# the Air Vent

## Because the world needs another opinion

• JeffId1 at gmail dot com

Everything you need to know about Climategate. Now available at Amazon.com

• ## Subscribe to Blog via Email

Join 187 other followers

## The Three PC’s of the Antarctic

Posted by Jeff Id on February 18, 2009

Tonight I was going to replicate the Antarctic reconstruction for the AWS temperature using the gridded data from Jeff C. My goal was to do the same for the satellite series and run a reconstruction using Jeff C’s regridded dataset.

I needed the PC’s and weightings for the 5509 satellite series but ran into a small problem. Principal components analysis can’t work with more columns than row’s. The satellite data consists of 5509 columns with 600 months of rows each as presented by Dr. Steig on his webpage. The PC algorithm is overdefined – more equations than unknowns.

Well I wanted to do my analysis of 3 pc’s against JeffC”s surface station data so I needed the 3 PC’s. I ran the first 600 columns through pc analysis and found 3 reasonable looking pc’s . I needed the weighting for the rest of the series so I had to do it for all of them so I ran them 600 at a time for all 5509 series. I then checked to make sure that the PC’s from one set of 600 were the same as another. . . . They weren’t. I had 5509/600 =9.18 sets of data which was represented by 10 different PC runs. Each run had it’s own 3 curves!!

After a few minutes I decided that the final set of PC’s would be the PC’s of all the 30 curves. These 3 curves would represent the total satellite data. So I ran an analysis of the PC’s on the final 30 curves.

Here are the SD values of the calc.

9.260698e+01 4.020218e+01 2.877281e+01 3.401857e-07

After the 3rd PC all the SD’s are basically zero meaning that there are only 3 curves for the entirety of the satellite data as RomanM had already stated. So that worked but what do the PC’s look like…..

Note PC3.. These 3 trends should not show a difference for the pre 1982 pre satellite data compared to the post 1982. The pre 1982 data is from RegEM and is imputed. A good calculation would match the pre 1980 data well.

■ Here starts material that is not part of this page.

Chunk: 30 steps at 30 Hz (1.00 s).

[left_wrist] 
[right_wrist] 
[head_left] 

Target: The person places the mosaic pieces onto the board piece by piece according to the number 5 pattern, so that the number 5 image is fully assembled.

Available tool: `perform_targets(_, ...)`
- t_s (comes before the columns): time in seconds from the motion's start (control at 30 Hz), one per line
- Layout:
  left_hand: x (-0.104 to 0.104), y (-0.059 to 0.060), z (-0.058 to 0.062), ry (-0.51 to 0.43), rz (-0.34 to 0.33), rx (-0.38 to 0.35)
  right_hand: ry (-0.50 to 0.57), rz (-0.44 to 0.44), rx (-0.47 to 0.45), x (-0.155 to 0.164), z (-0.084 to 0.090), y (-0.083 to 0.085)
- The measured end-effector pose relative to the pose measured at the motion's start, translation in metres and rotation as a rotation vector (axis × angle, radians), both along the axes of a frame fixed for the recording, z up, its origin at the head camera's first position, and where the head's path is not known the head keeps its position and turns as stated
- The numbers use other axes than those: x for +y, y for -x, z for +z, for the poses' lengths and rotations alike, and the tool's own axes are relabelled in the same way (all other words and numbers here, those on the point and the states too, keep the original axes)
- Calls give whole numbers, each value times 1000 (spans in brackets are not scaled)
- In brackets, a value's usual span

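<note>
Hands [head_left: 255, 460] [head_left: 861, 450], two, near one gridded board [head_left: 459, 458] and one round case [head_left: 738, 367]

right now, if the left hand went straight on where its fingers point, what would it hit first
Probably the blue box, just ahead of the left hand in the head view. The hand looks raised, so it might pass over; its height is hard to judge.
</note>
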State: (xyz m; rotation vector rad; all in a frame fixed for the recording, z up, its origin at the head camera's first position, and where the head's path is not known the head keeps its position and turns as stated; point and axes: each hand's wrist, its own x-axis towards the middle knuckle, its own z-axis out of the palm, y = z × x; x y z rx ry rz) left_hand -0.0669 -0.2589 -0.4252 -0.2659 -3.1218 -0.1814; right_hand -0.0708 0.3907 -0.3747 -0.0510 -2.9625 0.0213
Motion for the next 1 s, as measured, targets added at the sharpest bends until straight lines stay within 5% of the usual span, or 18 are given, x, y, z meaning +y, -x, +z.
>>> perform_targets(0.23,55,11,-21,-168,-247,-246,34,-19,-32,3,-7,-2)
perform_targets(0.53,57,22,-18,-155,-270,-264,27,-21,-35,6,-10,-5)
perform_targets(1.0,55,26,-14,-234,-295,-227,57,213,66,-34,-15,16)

These are 3 temperature curves used to reconstruct the continent of Antarctica. The same curves used to make the graphs on the cover of Nature. The same data used to sort out by correlation which stations get which weighting from the data.

These curves have a problem.

.

I didn’t believe it at first yet this effect is something Roman M already noticed in a climate audit post where he plotted the ratios of pre to post satellite data from the info provided by Dr. Steig.

There are what appear to be missing bar’s in this plot but it is actually an artifact of how the graphics are displayed and all ranges have bars. What is important to note is that the variation (think peak to peak amplitude) of the data prior to 1982 is less than the data after 1982. No values are greater than 1. This is a basic confirmation of my 3 PC’s by a second party.

What does this mean? Well if proven out it means that the 3 satellite PC’s are not usable for a reconstruction and the picture on the cover of Nature is in need of a serious rework.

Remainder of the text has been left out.